Platon, République livre X trad. Victor Cousin

» À l’origine de l’art poétique dans son ensemble, il semble bien y avoir deux causes, toutes deux naturelles.
 Imiter est en effet, dès leur enfance, une tendance naturelle aux hommes – et ils se différencient des autres animaux en ce qu’ils sont des êtres fort enclins à imiter et qu’ils commencent à apprendre à travers l’imitation – comme la tendance commune à tous, de prendre plaisir aux représentations; la preuve en est ce qui se passe dans les faits : nous prenons plaisir à contempler les images les plus exactes de choses dont la vue nous est pénible dans la réalité, comme les formes d’animaux les plus méprisés et des cadavres. Une autre raison est qu’apprendre est un grand plaisir non seulement pour les philosophes, mais pareillement aussi pour les autres hommes – quoique les points communs entre eux soient peu nombreux à ce sujet.
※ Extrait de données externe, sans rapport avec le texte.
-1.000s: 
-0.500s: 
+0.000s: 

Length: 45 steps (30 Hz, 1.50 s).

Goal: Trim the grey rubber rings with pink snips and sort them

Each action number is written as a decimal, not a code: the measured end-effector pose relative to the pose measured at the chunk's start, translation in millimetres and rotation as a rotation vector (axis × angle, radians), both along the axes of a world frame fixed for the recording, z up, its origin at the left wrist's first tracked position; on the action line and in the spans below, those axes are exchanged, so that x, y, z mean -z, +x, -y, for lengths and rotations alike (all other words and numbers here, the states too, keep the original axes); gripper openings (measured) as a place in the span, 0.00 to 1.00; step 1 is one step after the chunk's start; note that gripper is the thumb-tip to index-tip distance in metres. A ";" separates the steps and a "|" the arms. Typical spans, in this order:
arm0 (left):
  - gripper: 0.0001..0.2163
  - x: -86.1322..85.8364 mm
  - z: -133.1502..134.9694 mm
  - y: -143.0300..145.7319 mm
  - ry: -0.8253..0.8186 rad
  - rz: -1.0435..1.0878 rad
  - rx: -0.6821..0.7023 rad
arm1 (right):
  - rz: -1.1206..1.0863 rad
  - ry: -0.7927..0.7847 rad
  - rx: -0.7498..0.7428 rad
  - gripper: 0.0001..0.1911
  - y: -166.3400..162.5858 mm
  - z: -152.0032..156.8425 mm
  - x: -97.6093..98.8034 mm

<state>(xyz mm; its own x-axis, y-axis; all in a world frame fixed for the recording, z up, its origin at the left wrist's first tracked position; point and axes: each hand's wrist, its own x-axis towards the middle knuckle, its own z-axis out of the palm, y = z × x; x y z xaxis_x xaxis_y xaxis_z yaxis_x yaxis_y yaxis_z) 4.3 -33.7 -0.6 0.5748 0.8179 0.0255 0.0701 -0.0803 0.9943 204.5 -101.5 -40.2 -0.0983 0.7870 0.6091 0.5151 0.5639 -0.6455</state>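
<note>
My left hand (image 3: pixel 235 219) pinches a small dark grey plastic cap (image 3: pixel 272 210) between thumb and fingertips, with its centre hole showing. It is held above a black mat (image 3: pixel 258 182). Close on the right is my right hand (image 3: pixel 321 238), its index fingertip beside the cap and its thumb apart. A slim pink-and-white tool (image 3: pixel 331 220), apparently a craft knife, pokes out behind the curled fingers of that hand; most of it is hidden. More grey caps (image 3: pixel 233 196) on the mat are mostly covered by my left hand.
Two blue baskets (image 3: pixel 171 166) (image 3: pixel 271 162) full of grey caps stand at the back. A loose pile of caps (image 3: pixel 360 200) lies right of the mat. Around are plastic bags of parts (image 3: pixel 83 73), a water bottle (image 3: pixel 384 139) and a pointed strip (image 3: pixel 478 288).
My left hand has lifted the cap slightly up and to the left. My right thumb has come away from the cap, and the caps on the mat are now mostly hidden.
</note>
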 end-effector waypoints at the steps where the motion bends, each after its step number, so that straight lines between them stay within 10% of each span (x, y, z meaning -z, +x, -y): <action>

On se plaît en effet à regarder les images car leur contemplation apporte un enseignement et permet de se rendre compte de ce qu’est chaque chose, par exemple que ce portrait-là, c’est un tel; car si l’on se trouve ne pas l’avoir vu auparavant, ce n’est pas en tant que représentation que ce portrait procurera le plaisir, mais en raison du fini dans l’exécution, de la couleur ou d’une autre cause de ce genre.
 L’imitation, la mélodie et le rythme ( car il est évident que les mètres sont une partie des rythmes ) nous étant naturels, ceux qui à l’origine avaient les meilleures dispositions naturelles en ce domaine, firent peu à peu des progrès, et à partir de leurs improvisations, engendrèrent la poésie. Mais la poésie se divisa suivant le caractère propre à chacun; ceux qui avaient une âme noble imitaient les belles actions et celles de leurs pareils, ceux qui étaient plus vulgaires imitaient les actions des hommes bas, en composant d’abord des blâmes, tout comme les autres composaient des hymnes et des éloges ».
  ARISTOTE Poétique, IV, 1448 b, trad. M. Magnien, Le Livre de poche classique, 2002, pp. 88-89.